**What you have to do**. Although the data below holds other lines too, output only those from the line with "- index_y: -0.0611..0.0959" up to and including the line with "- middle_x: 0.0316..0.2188", exactly as they appear.

**Entries shown**.
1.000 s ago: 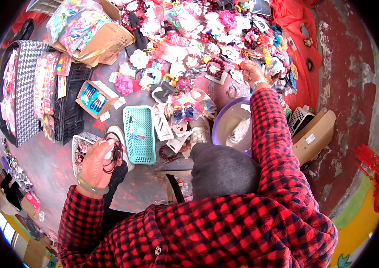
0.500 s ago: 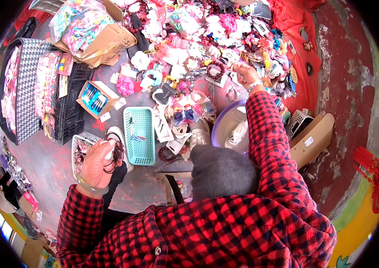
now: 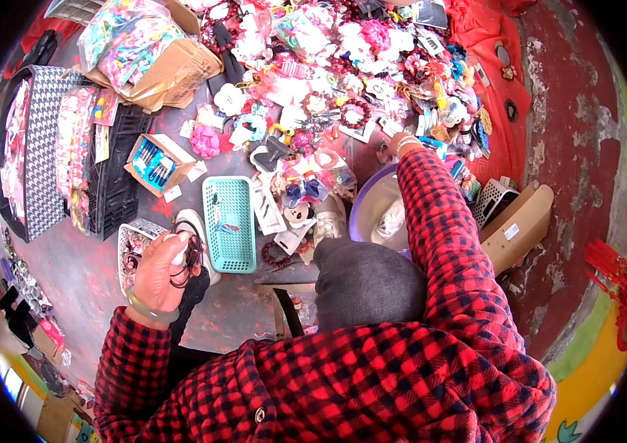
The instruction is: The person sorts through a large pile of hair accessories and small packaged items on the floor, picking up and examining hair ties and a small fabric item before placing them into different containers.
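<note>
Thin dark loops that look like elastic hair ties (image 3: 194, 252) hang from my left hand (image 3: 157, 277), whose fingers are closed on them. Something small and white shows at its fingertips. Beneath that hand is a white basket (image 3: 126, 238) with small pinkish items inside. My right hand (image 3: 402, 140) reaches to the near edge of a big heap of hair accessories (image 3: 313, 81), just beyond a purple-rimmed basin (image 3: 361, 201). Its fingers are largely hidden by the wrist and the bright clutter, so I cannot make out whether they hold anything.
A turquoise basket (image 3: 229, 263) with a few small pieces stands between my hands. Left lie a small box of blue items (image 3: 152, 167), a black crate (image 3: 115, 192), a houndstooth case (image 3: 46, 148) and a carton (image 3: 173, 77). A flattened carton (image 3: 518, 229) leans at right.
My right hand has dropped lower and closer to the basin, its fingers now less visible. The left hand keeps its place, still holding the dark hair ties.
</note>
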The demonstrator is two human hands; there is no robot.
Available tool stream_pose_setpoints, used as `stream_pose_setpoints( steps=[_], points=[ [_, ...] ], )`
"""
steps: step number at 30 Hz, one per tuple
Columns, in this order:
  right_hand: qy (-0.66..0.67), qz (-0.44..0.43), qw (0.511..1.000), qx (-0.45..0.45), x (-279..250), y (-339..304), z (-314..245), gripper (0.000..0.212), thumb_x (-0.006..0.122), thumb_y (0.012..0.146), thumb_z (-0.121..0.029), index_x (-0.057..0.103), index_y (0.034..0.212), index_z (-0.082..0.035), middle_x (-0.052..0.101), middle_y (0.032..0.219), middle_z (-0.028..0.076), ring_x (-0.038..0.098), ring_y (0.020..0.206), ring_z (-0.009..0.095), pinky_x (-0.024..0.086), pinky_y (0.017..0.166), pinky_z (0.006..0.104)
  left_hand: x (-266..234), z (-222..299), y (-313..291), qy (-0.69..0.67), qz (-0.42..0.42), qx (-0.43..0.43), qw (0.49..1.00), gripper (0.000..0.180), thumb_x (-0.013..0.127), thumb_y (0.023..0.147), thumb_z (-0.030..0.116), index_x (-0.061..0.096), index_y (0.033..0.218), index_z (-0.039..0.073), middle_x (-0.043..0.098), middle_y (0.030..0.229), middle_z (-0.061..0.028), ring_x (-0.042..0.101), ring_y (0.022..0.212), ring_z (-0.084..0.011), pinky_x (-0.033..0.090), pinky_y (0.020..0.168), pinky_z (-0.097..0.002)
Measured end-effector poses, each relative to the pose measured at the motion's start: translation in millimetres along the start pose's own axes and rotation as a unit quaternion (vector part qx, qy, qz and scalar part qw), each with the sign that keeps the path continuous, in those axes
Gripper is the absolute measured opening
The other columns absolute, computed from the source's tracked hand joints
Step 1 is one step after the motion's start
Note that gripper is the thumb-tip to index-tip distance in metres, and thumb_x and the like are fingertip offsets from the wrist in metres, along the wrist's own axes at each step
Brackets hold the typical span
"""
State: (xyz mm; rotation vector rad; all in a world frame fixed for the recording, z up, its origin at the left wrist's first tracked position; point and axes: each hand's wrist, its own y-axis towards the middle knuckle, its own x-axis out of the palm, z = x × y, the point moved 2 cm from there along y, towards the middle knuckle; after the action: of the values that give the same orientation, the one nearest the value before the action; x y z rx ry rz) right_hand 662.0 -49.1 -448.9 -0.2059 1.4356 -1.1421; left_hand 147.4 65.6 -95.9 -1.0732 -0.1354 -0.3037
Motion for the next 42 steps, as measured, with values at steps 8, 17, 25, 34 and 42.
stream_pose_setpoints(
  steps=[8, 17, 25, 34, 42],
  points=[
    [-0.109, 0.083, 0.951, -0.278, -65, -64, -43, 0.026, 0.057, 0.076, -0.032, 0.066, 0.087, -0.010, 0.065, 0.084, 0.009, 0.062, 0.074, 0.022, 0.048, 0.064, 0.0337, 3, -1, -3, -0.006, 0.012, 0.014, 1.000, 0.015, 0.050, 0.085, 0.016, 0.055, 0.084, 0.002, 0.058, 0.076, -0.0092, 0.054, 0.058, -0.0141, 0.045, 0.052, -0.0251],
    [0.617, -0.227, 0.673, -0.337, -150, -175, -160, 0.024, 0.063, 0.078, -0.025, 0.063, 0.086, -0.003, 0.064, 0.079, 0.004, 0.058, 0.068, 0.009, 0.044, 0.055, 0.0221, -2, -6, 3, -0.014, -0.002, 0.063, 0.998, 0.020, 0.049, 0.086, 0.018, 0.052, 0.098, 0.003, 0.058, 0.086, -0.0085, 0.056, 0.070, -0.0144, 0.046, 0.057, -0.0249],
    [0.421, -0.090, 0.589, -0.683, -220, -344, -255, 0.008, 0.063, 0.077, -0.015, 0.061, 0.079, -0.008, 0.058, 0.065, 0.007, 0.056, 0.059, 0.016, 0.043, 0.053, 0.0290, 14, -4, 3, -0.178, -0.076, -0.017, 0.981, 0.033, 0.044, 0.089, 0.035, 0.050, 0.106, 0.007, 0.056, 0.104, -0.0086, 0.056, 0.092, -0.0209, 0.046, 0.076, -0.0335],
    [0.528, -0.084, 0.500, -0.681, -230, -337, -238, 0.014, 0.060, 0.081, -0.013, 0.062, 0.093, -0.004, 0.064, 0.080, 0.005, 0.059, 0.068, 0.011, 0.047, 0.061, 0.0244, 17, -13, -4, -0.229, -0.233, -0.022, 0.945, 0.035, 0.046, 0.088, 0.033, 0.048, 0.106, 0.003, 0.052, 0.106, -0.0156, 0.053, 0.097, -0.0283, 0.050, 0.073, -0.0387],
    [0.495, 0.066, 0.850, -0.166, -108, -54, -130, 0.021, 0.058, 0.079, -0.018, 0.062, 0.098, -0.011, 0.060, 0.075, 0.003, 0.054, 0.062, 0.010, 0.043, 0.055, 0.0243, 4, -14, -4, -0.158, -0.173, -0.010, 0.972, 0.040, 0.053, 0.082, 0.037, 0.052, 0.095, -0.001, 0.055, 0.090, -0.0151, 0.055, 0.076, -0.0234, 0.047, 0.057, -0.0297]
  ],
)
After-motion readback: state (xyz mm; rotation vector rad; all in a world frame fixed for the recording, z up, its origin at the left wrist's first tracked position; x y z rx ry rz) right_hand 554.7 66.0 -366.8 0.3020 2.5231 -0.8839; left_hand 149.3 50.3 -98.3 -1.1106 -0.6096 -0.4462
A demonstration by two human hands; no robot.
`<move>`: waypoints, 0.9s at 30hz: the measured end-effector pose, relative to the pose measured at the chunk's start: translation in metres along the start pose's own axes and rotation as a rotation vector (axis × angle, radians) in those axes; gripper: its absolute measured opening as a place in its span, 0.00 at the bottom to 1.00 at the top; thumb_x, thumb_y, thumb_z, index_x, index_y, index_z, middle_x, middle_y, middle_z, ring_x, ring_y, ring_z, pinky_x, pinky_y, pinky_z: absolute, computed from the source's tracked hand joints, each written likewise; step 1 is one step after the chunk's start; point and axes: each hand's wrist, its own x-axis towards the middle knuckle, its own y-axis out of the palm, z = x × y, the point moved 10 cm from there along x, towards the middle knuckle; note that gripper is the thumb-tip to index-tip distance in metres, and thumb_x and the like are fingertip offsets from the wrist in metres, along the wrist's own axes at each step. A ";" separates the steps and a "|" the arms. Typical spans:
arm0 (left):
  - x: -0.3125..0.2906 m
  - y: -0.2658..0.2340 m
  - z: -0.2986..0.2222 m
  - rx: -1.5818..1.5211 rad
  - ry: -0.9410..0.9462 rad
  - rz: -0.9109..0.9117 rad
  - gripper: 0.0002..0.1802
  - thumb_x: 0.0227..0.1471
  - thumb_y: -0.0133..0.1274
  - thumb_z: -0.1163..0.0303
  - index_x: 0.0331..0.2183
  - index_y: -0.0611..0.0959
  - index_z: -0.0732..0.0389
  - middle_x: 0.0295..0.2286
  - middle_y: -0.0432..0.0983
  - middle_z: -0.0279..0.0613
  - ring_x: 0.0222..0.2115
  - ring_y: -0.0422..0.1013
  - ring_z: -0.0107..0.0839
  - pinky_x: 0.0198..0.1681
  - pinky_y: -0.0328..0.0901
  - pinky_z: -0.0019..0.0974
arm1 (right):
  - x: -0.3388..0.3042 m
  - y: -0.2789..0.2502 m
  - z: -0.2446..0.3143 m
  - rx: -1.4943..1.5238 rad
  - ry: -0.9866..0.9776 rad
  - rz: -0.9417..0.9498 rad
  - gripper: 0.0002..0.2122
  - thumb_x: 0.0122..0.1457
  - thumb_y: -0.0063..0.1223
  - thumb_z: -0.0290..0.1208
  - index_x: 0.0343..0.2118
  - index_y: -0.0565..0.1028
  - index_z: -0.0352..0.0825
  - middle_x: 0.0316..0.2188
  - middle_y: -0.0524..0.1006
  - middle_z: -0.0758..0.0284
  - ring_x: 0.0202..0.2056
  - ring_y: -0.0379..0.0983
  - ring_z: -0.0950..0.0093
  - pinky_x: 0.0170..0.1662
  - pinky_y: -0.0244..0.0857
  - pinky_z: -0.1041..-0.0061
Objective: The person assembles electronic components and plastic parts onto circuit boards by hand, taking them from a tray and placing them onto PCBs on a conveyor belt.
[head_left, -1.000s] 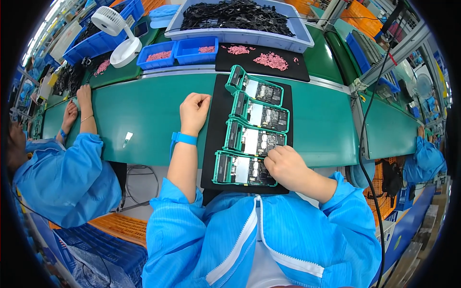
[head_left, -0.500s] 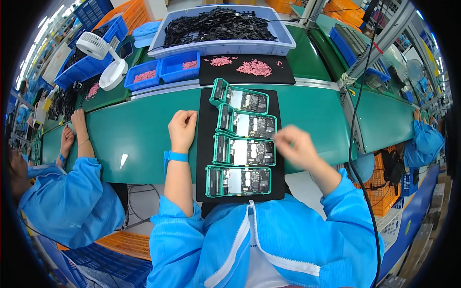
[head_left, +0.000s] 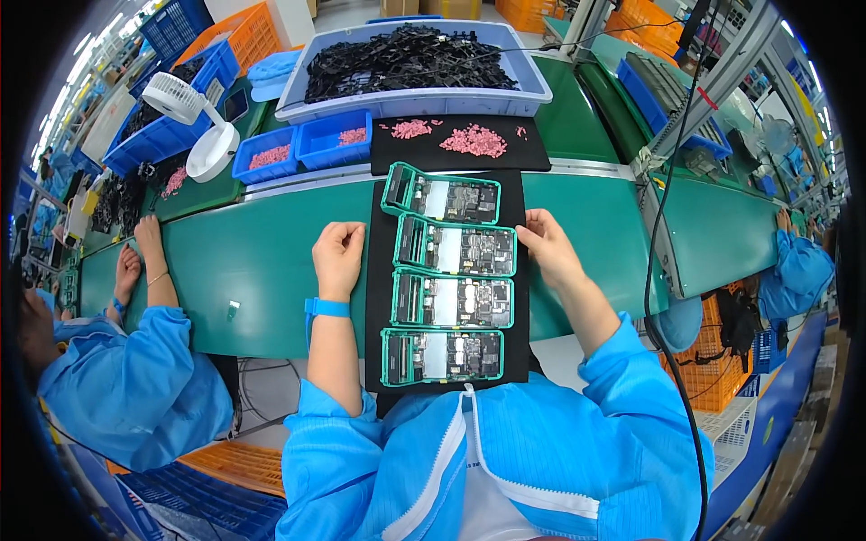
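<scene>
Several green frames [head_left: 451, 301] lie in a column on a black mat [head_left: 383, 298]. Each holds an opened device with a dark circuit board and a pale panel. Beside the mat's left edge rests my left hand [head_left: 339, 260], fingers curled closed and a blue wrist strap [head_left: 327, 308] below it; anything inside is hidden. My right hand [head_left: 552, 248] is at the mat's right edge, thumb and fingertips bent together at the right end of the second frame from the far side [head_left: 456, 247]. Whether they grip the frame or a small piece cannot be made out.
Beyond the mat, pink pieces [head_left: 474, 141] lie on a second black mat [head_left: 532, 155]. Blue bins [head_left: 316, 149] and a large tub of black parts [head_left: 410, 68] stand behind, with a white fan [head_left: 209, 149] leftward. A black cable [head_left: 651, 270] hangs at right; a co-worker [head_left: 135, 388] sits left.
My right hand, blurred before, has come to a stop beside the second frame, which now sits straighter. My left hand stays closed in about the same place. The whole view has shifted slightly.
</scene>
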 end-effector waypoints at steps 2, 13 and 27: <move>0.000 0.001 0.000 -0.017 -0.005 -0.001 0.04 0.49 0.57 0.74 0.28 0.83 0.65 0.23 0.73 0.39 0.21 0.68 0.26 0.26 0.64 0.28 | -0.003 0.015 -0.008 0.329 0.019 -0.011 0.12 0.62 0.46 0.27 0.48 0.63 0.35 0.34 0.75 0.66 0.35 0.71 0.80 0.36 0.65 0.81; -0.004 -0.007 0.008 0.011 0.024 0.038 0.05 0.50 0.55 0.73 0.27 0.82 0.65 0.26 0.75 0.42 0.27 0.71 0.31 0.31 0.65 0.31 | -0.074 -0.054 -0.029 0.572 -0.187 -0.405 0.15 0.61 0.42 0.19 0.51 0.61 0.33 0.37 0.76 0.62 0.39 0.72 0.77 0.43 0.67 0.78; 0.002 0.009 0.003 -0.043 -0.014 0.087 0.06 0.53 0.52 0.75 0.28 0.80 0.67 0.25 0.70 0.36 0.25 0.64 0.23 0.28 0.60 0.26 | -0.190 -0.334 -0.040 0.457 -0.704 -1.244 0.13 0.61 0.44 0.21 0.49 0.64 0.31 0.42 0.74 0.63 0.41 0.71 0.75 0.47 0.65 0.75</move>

**Task response**.
  - index_y: -0.0611..0.0959
  - index_z: -0.0732..0.0389
  - middle_x: 0.0295..0.2286
  - middle_y: -0.0432..0.0983
  - middle_z: -0.0279..0.0613
  - ring_x: 0.0222..0.2115
  - ring_y: -0.0422..0.1013
  - ring_z: -0.0107..0.0839
  - pinky_x: 0.0198..0.1681
  - pinky_y: -0.0328..0.0901
  - pinky_z: -0.0019..0.0974
arm1 (right):
  - x: -0.3388..0.3042 m
  - y: -0.2789..0.2502 m
  - z: -0.2446..0.3143 m
  - rx: -1.4943..1.5238 rad
  - ry: -0.9866..0.9776 rad
  - rz: -0.9417..0.9498 rad
  - gripper: 0.0002..0.2122
  - thumb_x: 0.0122..0.1457
  - thumb_y: -0.0063..0.1223
  - thumb_z: -0.0290..0.1208
  - index_x: 0.0343..0.2118
  - index_y: -0.0565..0.1028
  - index_z: -0.0352..0.0825
  - middle_x: 0.0316..0.2188

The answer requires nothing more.